Department of Clinical Pharmacology and Chemotherapy, NN Blokhin Russian Cancer Research Center, Moscow, Russia.
Urology. 2011 Sep;78(3):620-5. doi: 10.1016/j.urology.2011.05.005. Epub 2011 Jul 20.
To evaluate paclitaxel, bleomycin, etoposide, and cisplatin (T-BEP) in patients with poor-prognosis nonseminomatous germ cell tumor (NSGCT). Paclitaxel is an active treatment of nonseminomatous germ cell tumors.
The present study was an open-label, single-center, Phase II study. Chemotherapy-naive patients received T-BEP (paclitaxel 175 mg/m2 [day 2], cisplatin 20 mg/m2 [days 1-5], etoposide 100 mg/m2 [days 1-5], bleomycin 30 IU [days 1, 3, and 5]), and granulocyte colony-stimulating factor 300 μg (days 6-10). The number of cycles (range 4-6) was dependent on the normalization of tumor markers. Secondary resection was planned for patients with tumor marker-negative partial remission. Assessments included radiologic response, tumor markers, and safety. The primary endpoint was progression-free survival (PFS) 1 year after chemotherapy.
Of 51 patients, 49 completed chemotherapy and were evaluable for response: 12 (25%) had a complete response, 29 (59%) were marker-negative (tumor marker normalization) and 3 (6%) were marker-positive (tumor marker decrease for ≥1 month) incomplete responders, and 5 (10%) had progressive disease. A total of 37 patients underwent secondary resection. After the treatment of 27 patients, an unplanned analysis showed inappropriate toxicity at cycle 1 (grade 3-4 infection [6 patients] resulting in 2 toxic deaths), which led to treatment modification (BEP [cycle 1], T-BEP [subsequent cycles]), with no further toxic deaths observed. Grade 3-4 adverse events included neutropenia (71%), febrile neutropenia (33%), and infection (14%). During the first year after chemotherapy, 1 patient was lost to follow-up, and 21 patients relapsed. The PFS rate at 1 year after chemotherapy was 58% (29 of 50 patients).

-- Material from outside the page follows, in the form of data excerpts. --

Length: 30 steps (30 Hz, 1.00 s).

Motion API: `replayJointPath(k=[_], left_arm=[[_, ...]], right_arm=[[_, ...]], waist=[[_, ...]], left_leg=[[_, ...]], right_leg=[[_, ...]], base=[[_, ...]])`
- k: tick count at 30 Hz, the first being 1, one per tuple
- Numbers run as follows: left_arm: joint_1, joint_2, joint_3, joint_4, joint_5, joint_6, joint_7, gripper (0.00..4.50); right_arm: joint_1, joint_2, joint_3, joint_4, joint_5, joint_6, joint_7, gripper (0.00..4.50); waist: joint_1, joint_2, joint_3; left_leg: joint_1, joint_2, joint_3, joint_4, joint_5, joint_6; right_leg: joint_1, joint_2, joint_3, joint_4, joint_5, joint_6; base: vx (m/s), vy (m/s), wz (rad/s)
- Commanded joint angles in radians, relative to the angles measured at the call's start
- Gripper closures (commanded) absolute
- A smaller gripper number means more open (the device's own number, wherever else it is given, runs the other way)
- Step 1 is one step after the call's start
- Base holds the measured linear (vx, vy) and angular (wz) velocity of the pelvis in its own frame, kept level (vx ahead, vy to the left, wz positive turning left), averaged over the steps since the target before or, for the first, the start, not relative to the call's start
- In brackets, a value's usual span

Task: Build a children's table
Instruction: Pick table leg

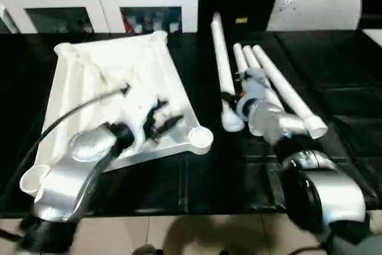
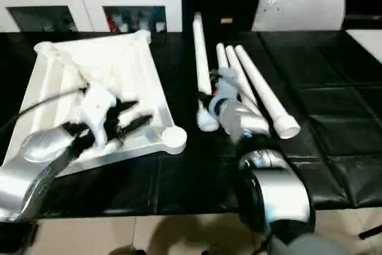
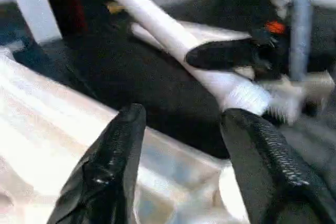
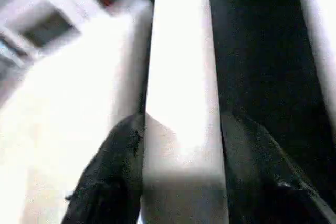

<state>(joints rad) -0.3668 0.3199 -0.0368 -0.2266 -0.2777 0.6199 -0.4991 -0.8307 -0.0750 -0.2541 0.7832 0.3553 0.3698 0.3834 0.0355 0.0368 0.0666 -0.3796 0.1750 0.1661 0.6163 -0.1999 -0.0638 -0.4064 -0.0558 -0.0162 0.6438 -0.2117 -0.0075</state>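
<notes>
The tabletop (image 1: pixel 107 82) lies upside down on the black table (image 1: pixel 239 177), ribs up, with round sockets at its corners; no leg is fitted yet. The left gripper (image 1: pixel 156 120) hangs over the tabletop's near right part, just short of the near right socket (image 1: pixel 201 138), which sits a little beyond and to the right of its fingertips. Its fingers (image 3: pixel 113 156) stand well apart with nothing between them, only the tabletop's edge and the dark table below.

Four legs lie to the right of the tabletop: one leg (image 1: pixel 222 64) apart from the rest, nearest the tabletop, and three side by side. The right gripper (image 1: pixel 243 91) is down among that group of three, and in its wrist view a leg (image 4: pixel 181 77) runs straight out between its two black fingers (image 4: pixel 113 177), one finger on each side of the tube. Whether they are already pressing on it I cannot tell.

The step in hand looks like picking up the first leg. Next, I judge, the right fingers must clamp firmly, lift the leg clear of its neighbours, and bring its end to a socket, while the left gripper steadies the tabletop
</notes>
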Motion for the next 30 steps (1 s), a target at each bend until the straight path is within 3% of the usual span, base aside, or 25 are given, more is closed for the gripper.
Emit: replayJointPath(k=[1,2,4,7,8,10,14,20,27,30], left_arm=[[-0.037,-0.027,0.05,0.02,-0.048,0.024,0.026,1.56],[-0.048,-0.038,0.058,0.023,-0.059,0.028,0.031,1.47],[-0.061,-0.052,0.069,0.026,-0.076,0.036,0.04,1.31],[-0.128,-0.129,0.154,0.039,-0.202,0.096,0.065,1.22],[-0.153,-0.161,0.191,0.046,-0.26,0.125,0.079,1.0],[-0.181,-0.193,0.225,0.057,-0.314,0.157,0.097,0.86],[-0.232,-0.242,0.255,0.08,-0.416,0.197,0.096,0.57],[-0.277,-0.285,0.289,0.105,-0.49,0.234,0.11,0.03],[-0.283,-0.295,0.295,0.107,-0.544,0.24,0.107,0.0],[-0.274,-0.277,0.269,0.098,-0.52,0.235,0.09,0.0]], right_arm=[[0.06,-0.01,0.0,-0.19,0.093,0.035,0.131,2.65],[0.081,-0.013,0.004,-0.232,0.113,0.046,0.162,2.65],[0.104,-0.02,0.005,-0.275,0.134,0.065,0.193,2.65],[0.205,-0.048,0.016,-0.458,0.246,0.153,0.321,2.66],[0.234,-0.051,0.018,-0.516,0.286,0.182,0.351,2.66],[0.262,-0.056,0.017,-0.575,0.33,0.221,0.375,2.66],[0.31,-0.061,0.025,-0.671,0.407,0.278,0.431,2.66],[0.345,-0.065,0.05,-0.733,0.447,0.322,0.464,2.66],[0.353,-0.075,0.075,-0.75,0.435,0.322,0.466,2.66],[0.355,-0.079,0.098,-0.761,0.4,0.292,0.456,2.66]], waist=[[0.008,-0.003,-0.082],[0.013,0.003,-0.086],[0.011,-0.004,-0.083],[0.023,-0.003,-0.083],[0.027,-0.005,-0.082],[0.031,-0.006,-0.081],[0.034,-0.01,-0.076],[0.032,-0.011,-0.076],[0.032,-0.013,-0.079],[0.033,-0.013,-0.079]], left_leg=[[0.007,0.029,-0.004,-0.062,-0.072,0.052],[0.01,0.035,-0.007,-0.059,-0.054,0.066],[0.006,0.034,-0.006,-0.061,-0.048,0.075],[0.01,0.034,-0.004,-0.059,-0.048,0.078],[0.008,0.034,-0.004,-0.06,-0.049,0.078],[0.009,0.034,-0.005,-0.061,-0.067,0.074],[0.006,0.031,-0.005,-0.064,-0.084,0.063],[0.003,0.03,-0.008,-0.064,-0.072,0.053],[0.002,0.032,-0.009,-0.064,-0.041,0.055],[0.002,0.033,-0.009,-0.064,-0.032,0.061]], right_leg=[[0.066,-0.052,0.03,-0.064,0.092,-0.269],[0.063,-0.057,0.029,-0.062,0.114,-0.27],[0.064,-0.057,0.027,-0.065,0.093,-0.278],[0.065,-0.057,0.029,-0.067,0.073,-0.282],[0.064,-0.057,0.029,-0.068,0.066,-0.283],[0.063,-0.059,0.028,-0.072,0.038,-0.283],[0.061,-0.06,0.028,-0.084,-0.064,-0.249],[0.06,-0.06,0.028,-0.089,-0.099,-0.224],[0.06,-0.06,0.025,-0.086,-0.061,-0.223],[0.059,-0.061,0.025,-0.085,-0.052,-0.217]], base=[[0.0,0.0,0.0],[0.0,0.0,0.0],[0.0,0.0,0.0],[0.0,0.0,0.0],[0.0,0.0,0.0],[0.0,0.0,0.0],[0.0,0.0,0.0],[0.0,0.0,0.0],[0.0,0.0,0.0],[0.0,0.0,0.0]])
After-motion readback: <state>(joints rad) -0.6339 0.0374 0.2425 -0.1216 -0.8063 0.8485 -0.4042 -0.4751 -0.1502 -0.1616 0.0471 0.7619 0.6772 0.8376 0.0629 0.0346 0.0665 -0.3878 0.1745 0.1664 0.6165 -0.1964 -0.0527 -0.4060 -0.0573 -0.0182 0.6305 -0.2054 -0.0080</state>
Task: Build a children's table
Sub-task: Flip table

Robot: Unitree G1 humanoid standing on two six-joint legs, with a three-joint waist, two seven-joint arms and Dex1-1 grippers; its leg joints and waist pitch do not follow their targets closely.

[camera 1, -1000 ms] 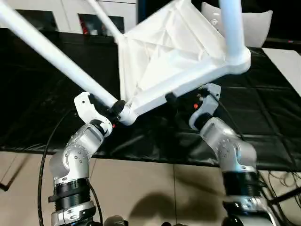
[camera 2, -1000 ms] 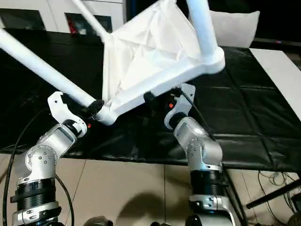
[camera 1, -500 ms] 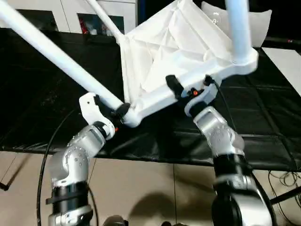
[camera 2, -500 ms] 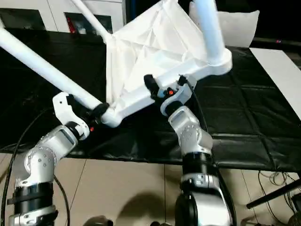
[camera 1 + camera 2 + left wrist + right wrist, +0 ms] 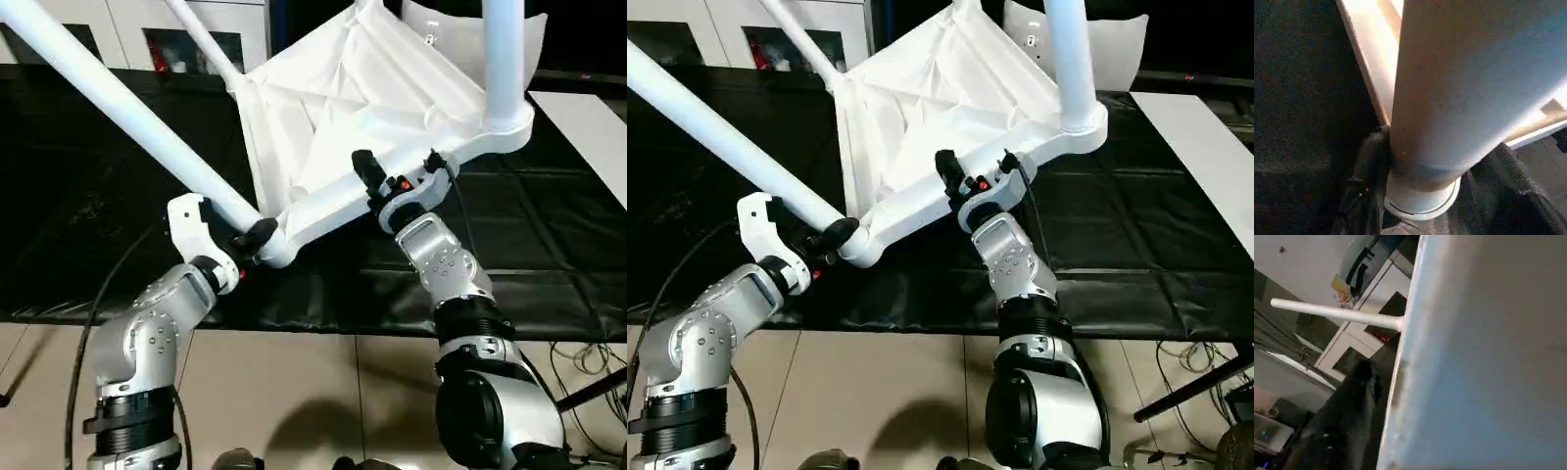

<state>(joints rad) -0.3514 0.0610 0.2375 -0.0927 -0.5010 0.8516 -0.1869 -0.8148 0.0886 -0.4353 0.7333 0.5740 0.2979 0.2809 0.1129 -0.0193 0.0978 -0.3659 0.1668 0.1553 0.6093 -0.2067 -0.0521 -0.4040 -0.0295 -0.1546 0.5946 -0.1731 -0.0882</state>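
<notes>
The children's table hangs tilted above the black surface, its ribbed white top (image 5: 362, 98) facing me. A long leg (image 5: 118, 108) runs up to the left from the near corner socket (image 5: 274, 245). Another leg (image 5: 503, 59) rises from the right corner, and a third (image 5: 201, 39) shows behind. My left gripper (image 5: 253, 238) is shut on the base of the near leg; in the left wrist view that leg (image 5: 1464, 88) stands between the black fingers (image 5: 1364, 181). My right gripper (image 5: 392, 186) sits at the top's near rim (image 5: 1488, 357), astride its edge.
A black cloth-covered bench (image 5: 549, 245) lies under the table. A white pillow (image 5: 534, 39) rests at the back right, with white glass-door cabinets (image 5: 127, 24) behind at the left. A white panel (image 5: 588, 127) lies at the right. Cables (image 5: 588, 357) trail on the tan floor.
My right gripper has come up from beneath the top to its near rim. The left gripper keeps its hold on the leg. The top has shifted slightly.
</notes>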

T-BEP did not improve PFS in patients with poor-prognosis NSGCT. The administration of T-BEP from cycle 1 resulted in excessive toxicity but was administered safely from cycle 2.
评估紫杉醇、博来霉素、依托泊苷和顺铂(T-BEP)在预后不良的非精原细胞瘤生殖细胞肿瘤(NSGCT)患者中的疗效。紫杉醇是一种非精原细胞瘤生殖细胞肿瘤的有效治疗药物。
本研究为单中心、开放性、Ⅱ期研究。化疗初治患者接受 T-BEP(紫杉醇 175mg/m2[第 2 天],顺铂 20mg/m2[第 1-5 天],依托泊苷 100mg/m2[第 1-5 天],博来霉素 30IU[第 1、3 和 5 天])和粒细胞集落刺激因子 300μg(第 6-10 天)治疗。周期数(范围 4-6)取决于肿瘤标志物的正常化。对于肿瘤标志物阴性部分缓解的患者计划进行二次切除术。评估包括影像学反应、肿瘤标志物和安全性。主要终点是化疗后 1 年无进展生存期(PFS)。
51 例患者中,49 例完成化疗并可评估疗效:12 例(25%)完全缓解,29 例(59%)肿瘤标志物阴性(肿瘤标志物正常化),3 例(6%)肿瘤标志物阳性(肿瘤标志物下降≥1 个月)不完全缓解,5 例(10%)疾病进展。共 37 例患者进行了二次切除术。在 27 例患者的治疗后,一项计划外分析显示第 1 周期出现不适当毒性(3 级-4 级感染[6 例]导致 2 例毒性死亡),导致治疗方式改变(BEP[第 1 周期],T-BEP[后续周期]),未再观察到毒性死亡。3 级-4 级不良事件包括中性粒细胞减少症(71%)、发热性中性粒细胞减少症(33%)和感染(14%)。化疗后 1 年内,1 例患者失访,21 例患者复发。化疗后 1 年的 PFS 率为 58%(50 例患者中的 29 例)。
T-BEP 并未改善预后不良的 NSGCT 患者的 PFS。从第 1 周期开始给予 T-BEP 导致过度毒性,但从第 2 周期开始给予 T-BEP 是安全的。